Return every line from the one with "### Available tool" through the one with "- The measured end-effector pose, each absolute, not", inclusive, exactly as it appears below.

Data entries:
--*--

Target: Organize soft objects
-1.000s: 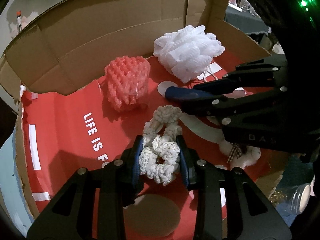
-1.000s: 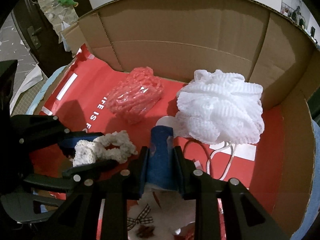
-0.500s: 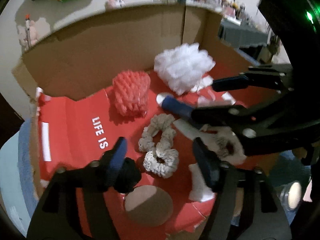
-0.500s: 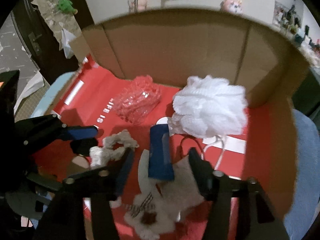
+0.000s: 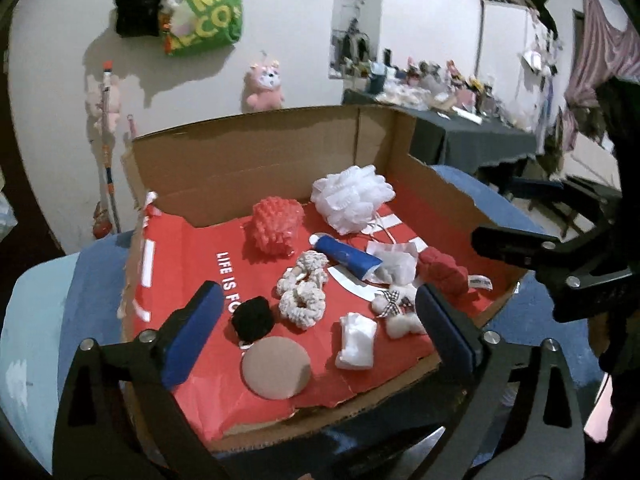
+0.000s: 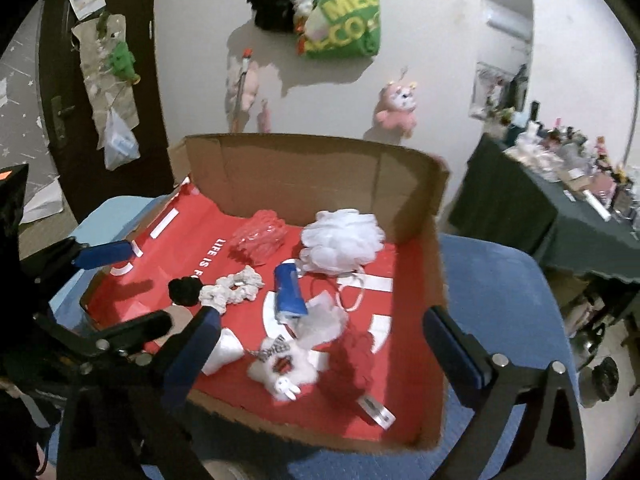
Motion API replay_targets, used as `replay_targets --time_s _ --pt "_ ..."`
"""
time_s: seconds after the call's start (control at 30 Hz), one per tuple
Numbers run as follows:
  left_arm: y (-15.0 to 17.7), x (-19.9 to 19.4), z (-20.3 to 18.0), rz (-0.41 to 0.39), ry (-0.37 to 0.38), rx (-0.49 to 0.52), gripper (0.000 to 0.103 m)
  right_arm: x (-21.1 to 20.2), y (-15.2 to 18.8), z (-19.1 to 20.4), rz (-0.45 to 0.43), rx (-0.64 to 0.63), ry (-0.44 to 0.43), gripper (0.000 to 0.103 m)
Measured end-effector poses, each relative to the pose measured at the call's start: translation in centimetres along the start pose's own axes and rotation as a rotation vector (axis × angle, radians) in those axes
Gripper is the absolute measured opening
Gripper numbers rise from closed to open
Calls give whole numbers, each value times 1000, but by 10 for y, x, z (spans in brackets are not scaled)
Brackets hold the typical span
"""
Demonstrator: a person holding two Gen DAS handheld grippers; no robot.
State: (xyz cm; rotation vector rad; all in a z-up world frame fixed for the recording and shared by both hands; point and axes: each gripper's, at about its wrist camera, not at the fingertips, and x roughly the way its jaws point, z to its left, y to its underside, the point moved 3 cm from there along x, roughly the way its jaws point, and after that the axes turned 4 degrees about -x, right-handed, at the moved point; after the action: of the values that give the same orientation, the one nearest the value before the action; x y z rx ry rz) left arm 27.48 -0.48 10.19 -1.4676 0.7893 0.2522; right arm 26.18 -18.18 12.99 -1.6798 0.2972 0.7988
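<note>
Big open cardboard box (image 5: pixel 248 160) with the red lining sits ahead of both jaw sets. White bath pouf (image 5: pixel 352 198) is farthest out. Left gripper (image 5: pixel 316 330) jaws are opening wide, nothing pinched, cream scrunchie (image 5: pixel 302 290) lying between them. Right gripper (image 6: pixel 320 346) is opening too, empty, blue tube (image 6: pixel 289 292) just beyond its jaws.

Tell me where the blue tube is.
In the left wrist view, the blue tube lies mid-box on the red liner, between the white bath pouf and cream scrunchie.
</note>
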Motion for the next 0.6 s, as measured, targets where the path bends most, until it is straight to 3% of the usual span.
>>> replay_targets --time_s 0.4,0.47,0.6 --pt "14 -3 12 -156 -107 -58 98 3 32 -2 -147 4 172 103" --pt "15 0 16 -177 -145 -69 98 9 35 -2 -152 5 181 103" --pt "18 8 20 -170 -150 -69 98 20 40 -3 -160 15 170 103"
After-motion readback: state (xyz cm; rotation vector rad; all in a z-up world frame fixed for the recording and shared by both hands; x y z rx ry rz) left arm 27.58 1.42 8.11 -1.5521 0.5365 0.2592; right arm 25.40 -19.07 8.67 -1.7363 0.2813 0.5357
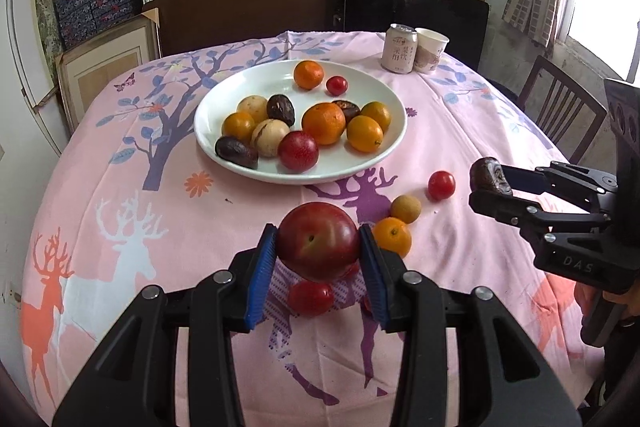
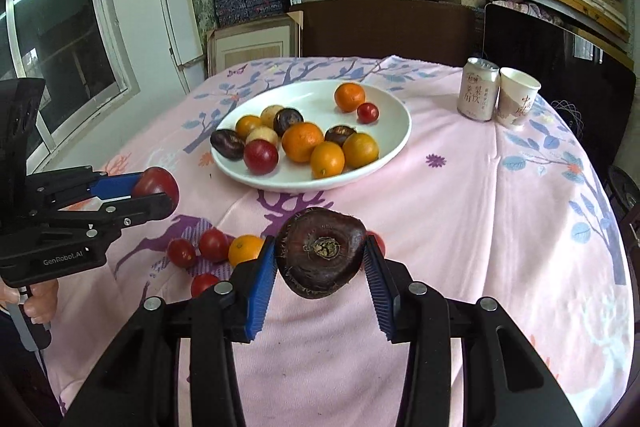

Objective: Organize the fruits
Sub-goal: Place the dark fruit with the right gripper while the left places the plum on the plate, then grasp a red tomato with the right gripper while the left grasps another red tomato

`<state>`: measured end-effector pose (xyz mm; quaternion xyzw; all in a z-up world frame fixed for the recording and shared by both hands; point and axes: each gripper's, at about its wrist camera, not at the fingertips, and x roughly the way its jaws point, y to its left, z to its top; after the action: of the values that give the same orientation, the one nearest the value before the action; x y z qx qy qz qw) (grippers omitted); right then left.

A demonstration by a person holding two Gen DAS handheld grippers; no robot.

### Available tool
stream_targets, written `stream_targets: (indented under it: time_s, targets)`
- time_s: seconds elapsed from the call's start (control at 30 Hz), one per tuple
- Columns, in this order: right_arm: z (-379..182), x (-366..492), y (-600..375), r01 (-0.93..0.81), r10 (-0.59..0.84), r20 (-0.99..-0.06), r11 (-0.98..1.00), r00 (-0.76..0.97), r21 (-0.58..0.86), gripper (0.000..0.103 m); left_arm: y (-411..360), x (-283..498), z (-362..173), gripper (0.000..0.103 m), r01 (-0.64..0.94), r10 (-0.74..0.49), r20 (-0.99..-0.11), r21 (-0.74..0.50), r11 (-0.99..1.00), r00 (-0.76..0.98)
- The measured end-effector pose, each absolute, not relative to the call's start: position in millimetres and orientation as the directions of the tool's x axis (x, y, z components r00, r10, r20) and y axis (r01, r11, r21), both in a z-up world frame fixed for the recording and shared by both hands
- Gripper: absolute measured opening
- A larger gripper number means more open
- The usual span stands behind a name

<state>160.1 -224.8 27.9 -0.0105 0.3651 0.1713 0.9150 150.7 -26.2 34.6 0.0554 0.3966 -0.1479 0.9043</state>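
My left gripper [image 1: 318,239] is shut on a large red plum [image 1: 318,247], held just above the pink tablecloth in front of the white plate [image 1: 256,79]. The plate holds several oranges, dark chestnuts, pale longans and red fruits. My right gripper [image 2: 320,251] is shut on a dark brown water chestnut [image 2: 320,253], lifted off the cloth; the left wrist view shows it at the right [image 1: 490,175]. Loose on the cloth lie a cherry tomato [image 1: 441,185], a longan [image 1: 405,209], a small orange [image 1: 392,237] and another tomato [image 1: 310,298] under the plum.
A drink can [image 1: 398,48] and a paper cup [image 1: 430,49] stand at the table's far right edge. A wooden chair [image 1: 560,107] is beside the table on the right. Shelves of boxes line the wall behind.
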Motion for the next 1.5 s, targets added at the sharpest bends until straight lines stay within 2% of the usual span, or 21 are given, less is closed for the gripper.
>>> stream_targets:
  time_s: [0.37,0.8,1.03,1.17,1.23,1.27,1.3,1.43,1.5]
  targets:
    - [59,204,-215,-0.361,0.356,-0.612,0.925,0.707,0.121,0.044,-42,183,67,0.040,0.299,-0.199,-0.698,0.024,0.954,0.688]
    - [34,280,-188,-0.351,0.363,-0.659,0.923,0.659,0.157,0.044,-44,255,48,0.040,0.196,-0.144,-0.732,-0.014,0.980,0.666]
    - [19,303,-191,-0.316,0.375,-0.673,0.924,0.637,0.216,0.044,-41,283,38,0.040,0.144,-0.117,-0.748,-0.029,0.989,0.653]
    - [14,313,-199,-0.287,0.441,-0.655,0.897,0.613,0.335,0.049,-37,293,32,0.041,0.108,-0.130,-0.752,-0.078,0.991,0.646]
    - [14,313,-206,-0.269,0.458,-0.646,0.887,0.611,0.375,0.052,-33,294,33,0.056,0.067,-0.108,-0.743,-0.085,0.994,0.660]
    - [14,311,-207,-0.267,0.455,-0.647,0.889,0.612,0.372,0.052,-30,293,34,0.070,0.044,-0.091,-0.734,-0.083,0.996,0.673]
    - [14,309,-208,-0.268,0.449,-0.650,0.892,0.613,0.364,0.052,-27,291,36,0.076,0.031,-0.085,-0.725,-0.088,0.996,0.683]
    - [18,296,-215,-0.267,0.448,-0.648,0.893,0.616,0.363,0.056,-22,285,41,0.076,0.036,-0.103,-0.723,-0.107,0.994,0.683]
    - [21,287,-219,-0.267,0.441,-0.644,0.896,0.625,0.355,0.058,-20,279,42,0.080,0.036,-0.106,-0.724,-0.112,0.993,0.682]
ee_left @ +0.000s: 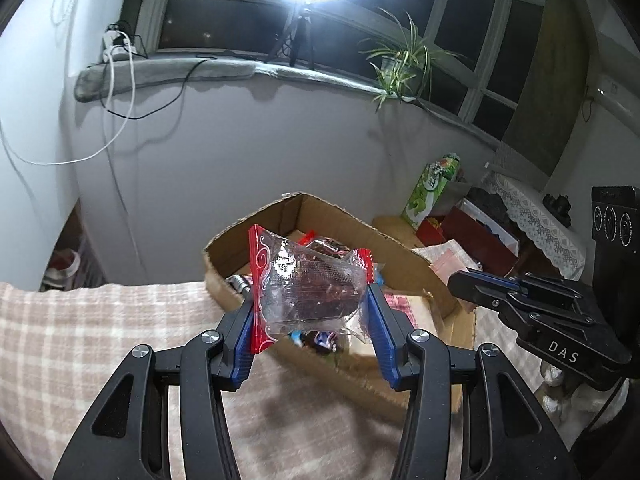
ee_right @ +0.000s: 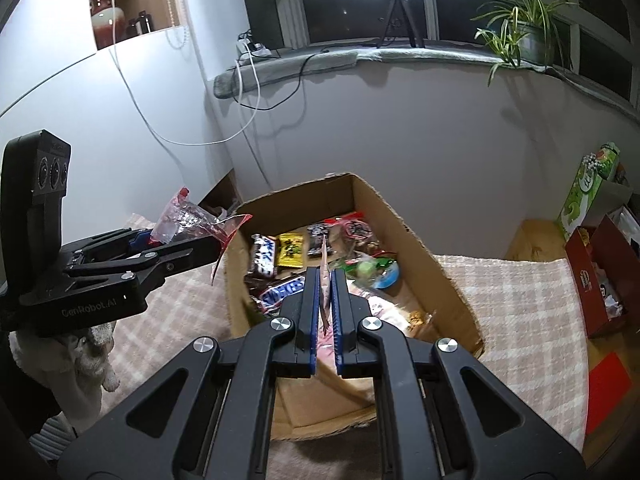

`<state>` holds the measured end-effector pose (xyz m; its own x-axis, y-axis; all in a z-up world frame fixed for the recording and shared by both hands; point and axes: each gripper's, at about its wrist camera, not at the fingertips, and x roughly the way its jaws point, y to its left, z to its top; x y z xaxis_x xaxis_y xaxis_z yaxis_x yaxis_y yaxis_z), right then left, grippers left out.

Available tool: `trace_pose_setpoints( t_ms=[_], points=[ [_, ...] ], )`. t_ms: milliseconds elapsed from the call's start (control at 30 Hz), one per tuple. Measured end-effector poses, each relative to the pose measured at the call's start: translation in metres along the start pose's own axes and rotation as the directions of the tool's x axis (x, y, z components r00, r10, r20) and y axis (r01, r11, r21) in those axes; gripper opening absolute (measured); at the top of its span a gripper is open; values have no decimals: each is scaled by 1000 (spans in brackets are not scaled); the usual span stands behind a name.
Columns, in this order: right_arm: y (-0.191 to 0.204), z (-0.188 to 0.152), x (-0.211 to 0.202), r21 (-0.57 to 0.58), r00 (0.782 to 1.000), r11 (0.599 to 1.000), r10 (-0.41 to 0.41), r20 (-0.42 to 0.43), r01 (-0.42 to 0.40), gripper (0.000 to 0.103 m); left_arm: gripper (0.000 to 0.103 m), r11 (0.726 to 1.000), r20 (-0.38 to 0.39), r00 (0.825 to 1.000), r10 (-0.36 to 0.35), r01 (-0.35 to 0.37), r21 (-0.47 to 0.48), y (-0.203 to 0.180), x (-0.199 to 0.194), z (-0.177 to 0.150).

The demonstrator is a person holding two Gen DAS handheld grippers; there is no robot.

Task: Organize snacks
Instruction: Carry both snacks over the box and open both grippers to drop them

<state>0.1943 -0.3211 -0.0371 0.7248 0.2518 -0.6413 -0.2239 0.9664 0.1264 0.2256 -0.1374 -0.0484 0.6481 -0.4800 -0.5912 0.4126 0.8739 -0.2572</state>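
Both tools loaded, mid-carry over the cardboard box.

Left tool: jaws partway open, pads clamped on either end of a clear snack packet with red ends, dark cake-like piece inside. In the right wrist view that tool sits left of the box, just outside its left wall, packet tip near the rim.

Right tool: jaws pinched almost fully together on a thin flat pink-white sachet, held edge-on. It hangs over the box's near-middle.

The box stands on a checked cloth over the counter, open top, already holding snacks: Snickers bar, yellow packet, a dark wrapper, a green-blue round sweet, others too jumbled to name.

Step, as I judge it: transport of two items to the box, release not yet done. Could also be lifting out, can't tell from one moment.

Next move needs: right tool lowers a little and opens, sachet falls flat on the pile. Left tool must cross the left wall first, clear its rim, then open.

Edges and room: the box's far walls stand tall, near wall torn and low, so entry from the near side is easy. Open cloth left and right of the box. Red box and green carton far right, well apart. Tools close together, watch a clash over the box.
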Motion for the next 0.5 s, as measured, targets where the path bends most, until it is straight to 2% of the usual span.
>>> trace_pose_setpoints(
  t_ms=[500],
  points=[
    [-26,-4,28,33,998,999,-1,-55,3,6,48,999,-57,998,33,-31,30,-11,37,4]
  ],
)
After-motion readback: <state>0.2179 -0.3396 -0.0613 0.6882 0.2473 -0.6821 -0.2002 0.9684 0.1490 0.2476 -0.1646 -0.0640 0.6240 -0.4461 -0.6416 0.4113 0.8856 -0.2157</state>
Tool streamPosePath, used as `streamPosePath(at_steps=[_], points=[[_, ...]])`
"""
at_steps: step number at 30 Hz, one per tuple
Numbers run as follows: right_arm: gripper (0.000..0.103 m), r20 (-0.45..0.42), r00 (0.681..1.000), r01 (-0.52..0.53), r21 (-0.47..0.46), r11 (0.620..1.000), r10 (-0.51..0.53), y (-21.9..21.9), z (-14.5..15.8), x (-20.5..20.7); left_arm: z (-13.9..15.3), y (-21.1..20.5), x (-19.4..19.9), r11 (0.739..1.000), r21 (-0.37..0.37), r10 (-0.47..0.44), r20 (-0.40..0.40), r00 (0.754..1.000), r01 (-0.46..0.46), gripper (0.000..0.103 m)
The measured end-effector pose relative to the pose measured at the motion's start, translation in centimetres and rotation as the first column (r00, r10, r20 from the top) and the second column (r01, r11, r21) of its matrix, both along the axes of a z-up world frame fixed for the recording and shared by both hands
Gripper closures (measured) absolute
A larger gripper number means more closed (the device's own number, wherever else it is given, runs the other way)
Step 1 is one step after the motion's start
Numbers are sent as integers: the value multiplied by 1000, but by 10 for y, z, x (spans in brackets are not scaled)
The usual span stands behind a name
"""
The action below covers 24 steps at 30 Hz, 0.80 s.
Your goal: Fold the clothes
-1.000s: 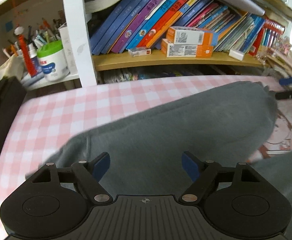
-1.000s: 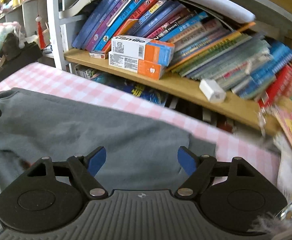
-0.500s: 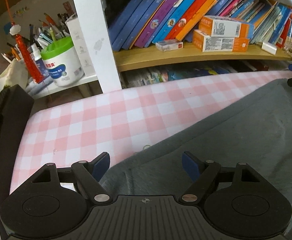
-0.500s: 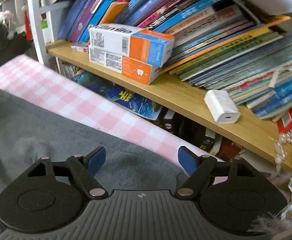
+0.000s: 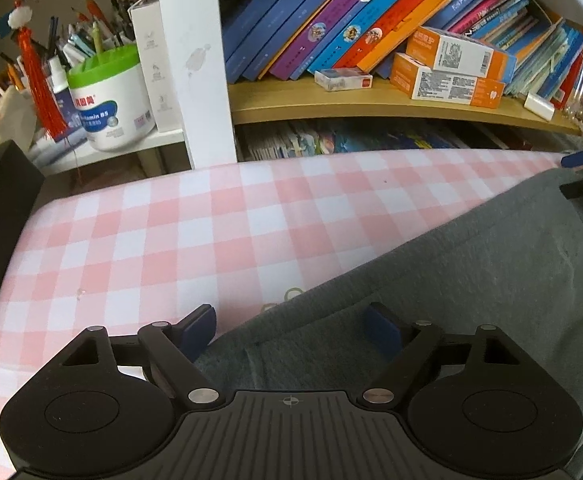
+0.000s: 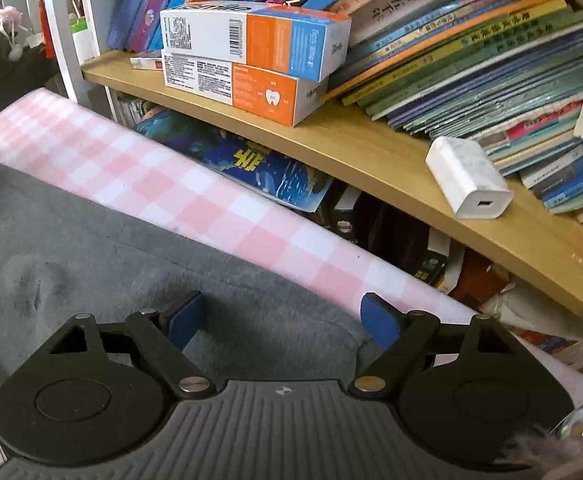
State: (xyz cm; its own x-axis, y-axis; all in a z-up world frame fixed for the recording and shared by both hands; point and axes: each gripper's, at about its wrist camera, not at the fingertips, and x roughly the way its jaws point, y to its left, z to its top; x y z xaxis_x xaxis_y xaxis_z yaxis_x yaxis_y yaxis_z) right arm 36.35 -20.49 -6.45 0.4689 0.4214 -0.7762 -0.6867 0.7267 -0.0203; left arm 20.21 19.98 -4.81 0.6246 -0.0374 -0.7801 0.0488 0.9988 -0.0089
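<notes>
Between the left gripper's (image 5: 290,328) spread fingers lies an edge of the garment (image 5: 491,264), which runs off rightward past the right finger, while the checked cloth (image 5: 171,240) lies under it and stretches ahead and to the left of the left finger. Beyond the cloth stands the shelf (image 5: 371,104), with leaning books (image 5: 331,20) and two stacked boxes (image 5: 451,68) on it ahead, and a tub (image 5: 109,96) ahead-left. The right gripper (image 6: 281,322) straddles another edge of the garment, with a charger (image 6: 467,184) on the shelf ahead-right.

garment (image 5: 471,276): grey | tablecloth (image 5: 195,232): pink-white check | boxes (image 6: 251,64): orange-white
</notes>
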Motion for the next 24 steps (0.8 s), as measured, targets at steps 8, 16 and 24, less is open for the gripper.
streamPosePath(at_steps=[8, 16, 24], points=[[16, -26, 1000, 5, 34, 999, -4, -1, -4, 7, -1, 5, 6, 1000, -23, -2, -16, 1000, 2, 13], [22, -60, 998, -9, 47, 999, 12, -2, -2, 9, 0, 3, 11, 1000, -20, -23, -57, 998, 22, 14], [77, -99, 995, -25, 50, 998, 30, -5, 7, 6, 6, -2, 9, 996, -41, -77, -72, 994, 74, 51]])
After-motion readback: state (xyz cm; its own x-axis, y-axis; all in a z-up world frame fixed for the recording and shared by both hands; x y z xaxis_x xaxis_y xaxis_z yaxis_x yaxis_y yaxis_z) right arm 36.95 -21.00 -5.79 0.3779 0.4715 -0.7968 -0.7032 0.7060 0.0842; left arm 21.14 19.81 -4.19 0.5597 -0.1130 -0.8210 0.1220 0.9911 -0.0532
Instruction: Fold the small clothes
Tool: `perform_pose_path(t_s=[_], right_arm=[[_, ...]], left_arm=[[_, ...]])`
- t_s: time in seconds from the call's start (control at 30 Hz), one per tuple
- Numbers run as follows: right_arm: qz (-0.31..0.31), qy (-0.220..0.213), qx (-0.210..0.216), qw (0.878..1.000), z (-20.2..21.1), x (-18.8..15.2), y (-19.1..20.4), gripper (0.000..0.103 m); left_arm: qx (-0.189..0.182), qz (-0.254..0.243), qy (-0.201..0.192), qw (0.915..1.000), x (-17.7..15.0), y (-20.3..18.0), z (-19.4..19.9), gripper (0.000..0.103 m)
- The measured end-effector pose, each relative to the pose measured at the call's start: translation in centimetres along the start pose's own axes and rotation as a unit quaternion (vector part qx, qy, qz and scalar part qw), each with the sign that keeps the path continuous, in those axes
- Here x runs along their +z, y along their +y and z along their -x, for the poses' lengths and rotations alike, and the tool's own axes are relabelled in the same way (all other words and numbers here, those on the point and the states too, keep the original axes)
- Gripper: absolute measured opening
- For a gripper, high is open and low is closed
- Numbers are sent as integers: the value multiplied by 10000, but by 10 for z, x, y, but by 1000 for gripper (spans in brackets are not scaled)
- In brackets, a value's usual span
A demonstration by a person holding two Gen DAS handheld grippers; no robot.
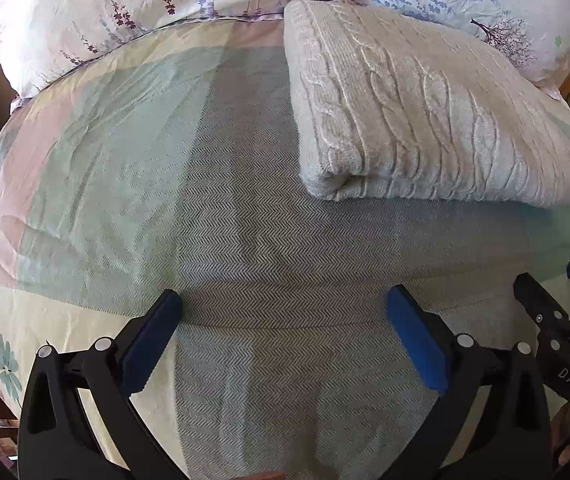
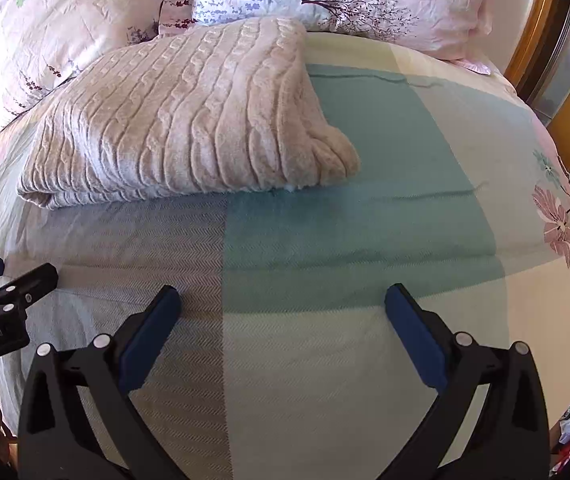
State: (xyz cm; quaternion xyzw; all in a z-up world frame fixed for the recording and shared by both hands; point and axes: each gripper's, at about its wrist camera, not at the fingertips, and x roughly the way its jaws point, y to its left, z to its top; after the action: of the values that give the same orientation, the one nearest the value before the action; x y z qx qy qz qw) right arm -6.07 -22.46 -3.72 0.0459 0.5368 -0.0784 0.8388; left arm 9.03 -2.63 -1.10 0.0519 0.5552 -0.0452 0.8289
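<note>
A folded cream cable-knit garment (image 1: 417, 108) lies on the bed ahead of both grippers; it also shows in the right wrist view (image 2: 181, 120), up and to the left. My left gripper (image 1: 285, 300) is open and empty, low over the grey herringbone patch of the bedspread, well short of the garment. My right gripper (image 2: 283, 298) is open and empty over the teal and cream patches. The right gripper also shows at the right edge of the left wrist view (image 1: 557, 288), and the left gripper at the left edge of the right wrist view (image 2: 9, 276).
The bed has a patchwork bedspread (image 1: 105, 168) in grey, teal, cream and pink. Floral pillows (image 1: 125, 8) lie along the far side behind the garment, also in the right wrist view (image 2: 325, 0). Wooden furniture (image 2: 565, 80) stands at the right.
</note>
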Motion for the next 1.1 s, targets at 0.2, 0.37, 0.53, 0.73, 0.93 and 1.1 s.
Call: perform_pose_path(t_s=[0.2,0.37,0.53,0.73,0.93,1.1], right_arm=[[-5,25,2,10000,0,1,0,101],[2,18,8,10000,0,1,0,101],[-13,6,5,10000,-1,1,0,101],[-6,-21,5,10000,0,0,-1,101],[-6,-26,6,10000,0,0,-1,101],[-7,-26,5,10000,0,0,-1,101]], left_arm=[[18,-4,-183,9998,-7,-2,2,102],[15,-3,-140,9999,-8,-4,3,102],[14,-5,-115,9999,-7,-4,3,102],[9,-11,-102,9999,-3,-1,0,102],[2,-22,-60,10000,2,1,-4,102],[-2,-27,-31,10000,5,3,-6,102]])
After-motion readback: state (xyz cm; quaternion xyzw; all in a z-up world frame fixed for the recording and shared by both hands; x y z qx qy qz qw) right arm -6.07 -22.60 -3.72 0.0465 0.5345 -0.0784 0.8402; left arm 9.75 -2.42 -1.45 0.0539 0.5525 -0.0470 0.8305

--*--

RESPONSE BOX »
### Available tool
stream_targets, written `stream_targets: (indented under it: time_s, targets)`
- time_s: seconds elapsed from the call's start (control at 30 Hz), one per tuple
- Columns, in this order: right_arm: z (-379..182), x (-366..492), y (-600..375), r01 (-0.93..0.81), r10 (-0.59..0.84), r20 (-0.99..-0.06), r11 (-0.98..1.00), r00 (-0.76..0.97), r21 (-0.58..0.86), gripper (0.000..0.103 m); left_arm: y (-411..360), x (-283..498), z (-362..173), gripper (0.000..0.103 m), r01 (-0.64..0.94), r10 (-0.74..0.49), r20 (-0.99..-0.11), r21 (-0.74..0.50), r11 (-0.99..1.00), r00 (-0.76..0.98)
- The measured end-effector pose, each absolute, not relative to the call's start: position in millimetres and orientation as the directions of the tool's x axis (x, y, z components r00, r10, r20) and y axis (r01, r11, r21), both in a z-up world frame fixed for the recording and shared by both hands

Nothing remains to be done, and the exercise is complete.